Guillaume Munch wrote:
> Le 20/11/2015 19:43, Georg Baum a écrit :
>>
>> It does. The reason is that the output of escape_special_chars() changes
>> when compiling with std::regex. The attached patch would fix the test for
>> std::regex, but then make check would fail when using boost::regex.
>
> Of course, the source should be corrected, not the test.
Sure. This was to demonstrate the differences.
> BTW I read the new documentation for tests and it did not help me at
> all. It said nothing for "make check", and when I run "make check" it is
> still a mystery to me where I can get any log file that says what went
> wrong. (The file test_biblio.log is always empty.)
Yes, these tests are unfortunately not documented yet. Apart from that: The
autotools test machinery is too complicated. I do not know an equivalent for
make check, but you can run the equivalent of make alltests also with cmake
which I would recommend:
cd $BUILDTREE/src/test
make test
>> This shows that the regex engines we use do still interpret the
>> expressions in different ways, and I believe I also know the reason: The
>> expressions have changed to ECMAScript syntax, but the boost::regex
>> engine does not default to ECMAScript, but to boost perl style.
>
> But "perl" for Boost is just a synonym for "ECMAScript", and the
> difference between std and boost in the current master is only
> supposed to be a few perl extensions added. (See
>
<http://www.boost.org/doc/libs/1_57_0/libs/regex/doc/html/boost_regex/ref/syntax_option_type/syntax_option_type_perl.html>.)

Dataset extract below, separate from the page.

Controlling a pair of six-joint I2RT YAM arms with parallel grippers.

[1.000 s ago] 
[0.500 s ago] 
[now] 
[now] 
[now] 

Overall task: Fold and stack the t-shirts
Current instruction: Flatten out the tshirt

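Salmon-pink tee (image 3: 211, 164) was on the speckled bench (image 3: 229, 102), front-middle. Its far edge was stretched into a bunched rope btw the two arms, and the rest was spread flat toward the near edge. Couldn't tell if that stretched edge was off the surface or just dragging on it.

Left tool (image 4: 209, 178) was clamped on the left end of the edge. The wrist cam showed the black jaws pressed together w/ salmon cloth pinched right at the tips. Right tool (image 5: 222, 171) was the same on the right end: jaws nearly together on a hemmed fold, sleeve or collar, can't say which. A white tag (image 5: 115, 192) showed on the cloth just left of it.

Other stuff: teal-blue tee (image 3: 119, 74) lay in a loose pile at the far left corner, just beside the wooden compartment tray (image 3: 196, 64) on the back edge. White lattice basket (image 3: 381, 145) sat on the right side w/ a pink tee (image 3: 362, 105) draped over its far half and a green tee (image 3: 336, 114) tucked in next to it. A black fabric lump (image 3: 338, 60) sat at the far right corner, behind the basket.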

Yes, I realized this now as well after reading the sources. I was lead on
the wrong track by the MSVC workaround in regex.h, and the fact that
boost::regex also has some undocumented features (like the one I got rid of
with dfe3a7d9fc57)
> Therefore the problem is probably still in the expressions. What I
> understand from your patch is that the output in std::regex is still
> wrong: the regex adds \\ instead of \. The result of the test you showed
> with the patch. I am worried by the line:
>
> return lyx::regex_replace(expr, reg, "\\\\$&");
>
> This should be:
>
> return lyx::regex_replace(expr, reg, "\\$&");
>
> but then this would no longer work with Boost, because it interprets the
> backslash as an escape sequence... This appears to be a bug in Boost:
>
> format_default: Specifies that when a regular expression match is to
> be replaced by a new string, that the new string is constructed using
> the rules used by the ECMAScript replace function in ECMA-262,
> ECMAScript Language Specification, Chapter 15 part 5.4.11
> String.prototype.replace. (FWD.1).
> This is functionally identical to the Perl format string rules.
>
> But the "Perl format" treats backslashes as a character one must escape,
> which contradicts the preceding sentence.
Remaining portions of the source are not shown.